Au début du mois de septembre sur les carrefours de Santiago, les jongleurs, les artistes, les vendeurs de Super Ocho, les vendeurs des fruits, les vendeurs des journaux, les vendeurs de n'importe quoi et les mendiants qui ne vendent rien, ils voient arriver des vendeurs des drapeaux. Comme le mois de septembre, ce n'est même pas le mois de la rentrée, je me suis demandée pourquoi tout ces drapeaux. Bon, c'est vrai que le 18 septembre, c'est le jour d'indépendance, mais en France, est-ce que vous voyez les vendeurs des drapeaux depuis le début de juillet? Et vous en voyez, tout court? En Tchèquie, c'est pareil, pour nous, l'indépendance, c'est en fin octobre et la seule chose que vous entendez, c'est que les magasins avides de vos sous commencent à crier: Joyeux Noël, Joyeux Noël!
Mais au Chili, c'est vraiment dû à l'indépendance qui s'approche. Dans les jours suivants, dans les magasins, des panneaux qui vous font penser à commander des empanadas apparaissent. Puis vous entendez de temps en temps que les gens parlent des cadeaux pour les enfants et vous comprenez qu'il faut aussi faire un cadeau à votre femme de ménage, des concierges, des jardiniers et d'autres personnes qui s'occupent de bâtiment où vous vivez. Et une fois que vos collègues commencent à se plaindre qu'ils vont encore grossir, vous êtes surs que ces fêtes là, ça doit être aussi important que Noël. Au Chili, dans le pays où les magasins ne ferment pas que tard dans la nuit, où les restos ne ferment jamais, des petits pancartes vous disent: le 17 septembre, on ferme à onze heures du matin. A seize heures. Et selon la loi, au plus tard à dix-sept heures, mais à cette heure-ci, Santiago s'est déjà vidé et à la place de la pollution, il se couvre par un odeur de barbecue, asado, comme on dit ici. Pour moi, ça a voulu dire que j'ai encore travaillé jeudi matin, mais mon groupe des familles avec un malade Alzheimer, avec lesquelles je travaille jeudi après midi était déplacé pour mercredi. Jeudi après midi, je rentrais à la maison pour se reposer un peu avant la fête par des rues froides et désertiques de Santiago et le seul bruit que j'ai pu entendre, c'était le clapotement des drapeaux chiliens dans le vent.

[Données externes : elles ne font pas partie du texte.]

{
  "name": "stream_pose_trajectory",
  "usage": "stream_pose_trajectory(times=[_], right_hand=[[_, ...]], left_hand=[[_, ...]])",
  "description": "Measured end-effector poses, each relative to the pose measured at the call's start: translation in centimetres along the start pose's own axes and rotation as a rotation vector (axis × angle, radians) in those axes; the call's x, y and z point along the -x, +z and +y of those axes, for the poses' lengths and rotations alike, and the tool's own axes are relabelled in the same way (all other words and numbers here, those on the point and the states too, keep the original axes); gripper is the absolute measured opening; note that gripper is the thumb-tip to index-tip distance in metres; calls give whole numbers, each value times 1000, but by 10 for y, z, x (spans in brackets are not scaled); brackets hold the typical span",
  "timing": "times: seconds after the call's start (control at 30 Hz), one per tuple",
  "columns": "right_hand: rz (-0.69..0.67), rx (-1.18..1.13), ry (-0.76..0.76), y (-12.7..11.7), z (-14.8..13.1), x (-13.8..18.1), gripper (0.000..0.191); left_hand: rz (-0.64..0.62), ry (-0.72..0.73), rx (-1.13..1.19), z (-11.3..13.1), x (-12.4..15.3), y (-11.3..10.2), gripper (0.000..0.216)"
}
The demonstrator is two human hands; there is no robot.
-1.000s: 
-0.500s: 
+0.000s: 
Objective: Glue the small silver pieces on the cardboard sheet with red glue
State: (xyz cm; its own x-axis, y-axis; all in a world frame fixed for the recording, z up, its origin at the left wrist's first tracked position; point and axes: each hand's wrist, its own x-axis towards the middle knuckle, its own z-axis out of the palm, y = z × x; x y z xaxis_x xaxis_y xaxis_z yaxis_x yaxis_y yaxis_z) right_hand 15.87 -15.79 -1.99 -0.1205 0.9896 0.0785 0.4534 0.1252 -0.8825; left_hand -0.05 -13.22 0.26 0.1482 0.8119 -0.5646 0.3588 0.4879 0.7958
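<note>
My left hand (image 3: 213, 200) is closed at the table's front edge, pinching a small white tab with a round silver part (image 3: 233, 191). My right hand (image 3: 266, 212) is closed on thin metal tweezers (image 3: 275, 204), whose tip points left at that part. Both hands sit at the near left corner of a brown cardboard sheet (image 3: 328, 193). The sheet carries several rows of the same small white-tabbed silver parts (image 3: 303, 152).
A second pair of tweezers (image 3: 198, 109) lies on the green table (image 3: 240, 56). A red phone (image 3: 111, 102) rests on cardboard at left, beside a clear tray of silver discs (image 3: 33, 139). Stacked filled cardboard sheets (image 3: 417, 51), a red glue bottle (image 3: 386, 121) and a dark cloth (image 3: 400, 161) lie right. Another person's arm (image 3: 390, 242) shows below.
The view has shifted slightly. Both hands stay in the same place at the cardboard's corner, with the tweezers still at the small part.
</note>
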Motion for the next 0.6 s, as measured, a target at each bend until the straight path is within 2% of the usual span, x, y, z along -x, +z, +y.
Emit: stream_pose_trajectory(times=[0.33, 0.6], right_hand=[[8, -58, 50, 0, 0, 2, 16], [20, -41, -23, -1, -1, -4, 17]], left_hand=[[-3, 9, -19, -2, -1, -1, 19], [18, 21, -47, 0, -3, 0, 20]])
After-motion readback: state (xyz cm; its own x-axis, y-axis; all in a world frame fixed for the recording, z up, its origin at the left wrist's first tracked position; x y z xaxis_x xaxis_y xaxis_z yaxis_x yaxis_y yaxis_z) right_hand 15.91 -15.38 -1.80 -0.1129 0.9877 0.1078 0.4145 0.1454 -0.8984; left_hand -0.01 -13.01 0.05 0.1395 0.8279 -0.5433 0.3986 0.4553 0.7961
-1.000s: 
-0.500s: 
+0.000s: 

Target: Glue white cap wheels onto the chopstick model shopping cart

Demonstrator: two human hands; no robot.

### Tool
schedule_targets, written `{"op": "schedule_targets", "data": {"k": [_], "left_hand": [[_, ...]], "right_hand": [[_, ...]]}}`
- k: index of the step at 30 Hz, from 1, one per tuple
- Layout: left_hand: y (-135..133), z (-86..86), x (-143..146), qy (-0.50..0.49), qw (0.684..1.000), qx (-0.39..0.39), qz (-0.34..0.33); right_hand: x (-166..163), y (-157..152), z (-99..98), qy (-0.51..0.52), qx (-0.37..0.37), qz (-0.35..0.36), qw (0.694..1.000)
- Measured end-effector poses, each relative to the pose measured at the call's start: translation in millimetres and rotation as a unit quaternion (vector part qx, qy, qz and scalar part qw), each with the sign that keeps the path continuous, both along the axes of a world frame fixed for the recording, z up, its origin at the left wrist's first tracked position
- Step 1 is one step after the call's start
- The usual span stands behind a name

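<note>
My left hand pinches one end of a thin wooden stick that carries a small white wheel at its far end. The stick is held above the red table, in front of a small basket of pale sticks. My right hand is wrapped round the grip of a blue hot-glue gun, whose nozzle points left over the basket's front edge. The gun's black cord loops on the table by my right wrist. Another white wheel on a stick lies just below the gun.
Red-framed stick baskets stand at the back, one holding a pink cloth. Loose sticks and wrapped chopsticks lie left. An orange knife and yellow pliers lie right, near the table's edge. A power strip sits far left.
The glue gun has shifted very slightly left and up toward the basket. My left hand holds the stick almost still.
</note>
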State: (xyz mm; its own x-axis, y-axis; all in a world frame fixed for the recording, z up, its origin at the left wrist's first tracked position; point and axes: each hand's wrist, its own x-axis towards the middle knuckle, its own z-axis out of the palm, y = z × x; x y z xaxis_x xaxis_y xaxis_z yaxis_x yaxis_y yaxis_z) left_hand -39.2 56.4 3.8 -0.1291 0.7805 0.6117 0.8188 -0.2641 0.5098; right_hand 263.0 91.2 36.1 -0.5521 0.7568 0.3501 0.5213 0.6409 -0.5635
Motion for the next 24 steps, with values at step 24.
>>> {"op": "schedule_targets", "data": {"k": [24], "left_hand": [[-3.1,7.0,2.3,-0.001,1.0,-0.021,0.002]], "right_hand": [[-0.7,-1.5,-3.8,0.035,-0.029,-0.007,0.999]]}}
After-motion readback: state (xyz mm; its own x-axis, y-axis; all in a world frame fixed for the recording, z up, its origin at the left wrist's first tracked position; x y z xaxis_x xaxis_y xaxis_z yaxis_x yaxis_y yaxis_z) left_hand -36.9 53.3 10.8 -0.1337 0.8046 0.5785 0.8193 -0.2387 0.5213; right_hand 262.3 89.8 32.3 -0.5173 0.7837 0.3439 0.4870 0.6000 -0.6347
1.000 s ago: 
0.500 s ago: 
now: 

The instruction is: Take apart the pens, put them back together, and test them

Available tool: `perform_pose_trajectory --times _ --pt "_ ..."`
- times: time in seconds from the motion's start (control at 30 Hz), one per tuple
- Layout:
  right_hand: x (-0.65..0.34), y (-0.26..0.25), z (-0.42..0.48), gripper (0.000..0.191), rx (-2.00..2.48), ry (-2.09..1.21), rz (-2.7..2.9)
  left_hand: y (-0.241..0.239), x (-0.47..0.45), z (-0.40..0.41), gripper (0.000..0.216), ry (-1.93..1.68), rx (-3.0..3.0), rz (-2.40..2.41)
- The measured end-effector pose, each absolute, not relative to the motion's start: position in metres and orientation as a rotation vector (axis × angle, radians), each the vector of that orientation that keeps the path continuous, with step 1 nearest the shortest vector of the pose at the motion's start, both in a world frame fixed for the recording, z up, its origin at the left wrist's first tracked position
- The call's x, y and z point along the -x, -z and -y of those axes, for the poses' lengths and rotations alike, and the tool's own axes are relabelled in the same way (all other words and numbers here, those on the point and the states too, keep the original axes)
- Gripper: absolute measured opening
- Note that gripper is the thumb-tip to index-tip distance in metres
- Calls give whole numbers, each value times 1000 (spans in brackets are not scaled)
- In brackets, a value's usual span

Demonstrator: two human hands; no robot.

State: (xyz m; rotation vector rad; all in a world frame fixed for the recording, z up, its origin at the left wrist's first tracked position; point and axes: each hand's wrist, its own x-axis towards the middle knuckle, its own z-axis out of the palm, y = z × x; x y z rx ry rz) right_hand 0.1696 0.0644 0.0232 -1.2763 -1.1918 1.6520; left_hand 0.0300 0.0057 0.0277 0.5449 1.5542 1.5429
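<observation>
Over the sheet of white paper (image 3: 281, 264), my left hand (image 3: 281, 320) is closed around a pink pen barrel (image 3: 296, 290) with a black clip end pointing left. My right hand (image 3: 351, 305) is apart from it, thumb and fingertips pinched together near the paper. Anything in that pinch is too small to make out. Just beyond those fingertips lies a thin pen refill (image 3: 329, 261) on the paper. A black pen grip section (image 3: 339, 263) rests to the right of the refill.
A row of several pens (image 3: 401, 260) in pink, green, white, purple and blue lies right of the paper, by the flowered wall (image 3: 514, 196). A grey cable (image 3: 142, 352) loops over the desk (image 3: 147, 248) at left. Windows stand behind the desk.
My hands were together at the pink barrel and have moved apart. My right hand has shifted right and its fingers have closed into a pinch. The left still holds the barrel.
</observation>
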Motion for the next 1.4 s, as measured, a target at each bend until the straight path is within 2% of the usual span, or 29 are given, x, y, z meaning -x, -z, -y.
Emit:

Le vrai jour d'indépendance, c'était vendredi le dix-huit. On est allés faire un asado chez le chef du Cosmonaute. Le chef est français et grâce à ça, l'asado n'était pas tout à fait chilien: déjà, à la place des empanadas, on a mangé une pâté à l'aubergine, la viande a été bien saignante et pas trop cuit à la chilienne, et surtout, pas de drapeau sur la façade de la maison. Ce qui est même contre la loi. Si vous êtes étranger, vous avez le droit de mettre aussi votre drapeau, mais plus bas que le drapeau chilien.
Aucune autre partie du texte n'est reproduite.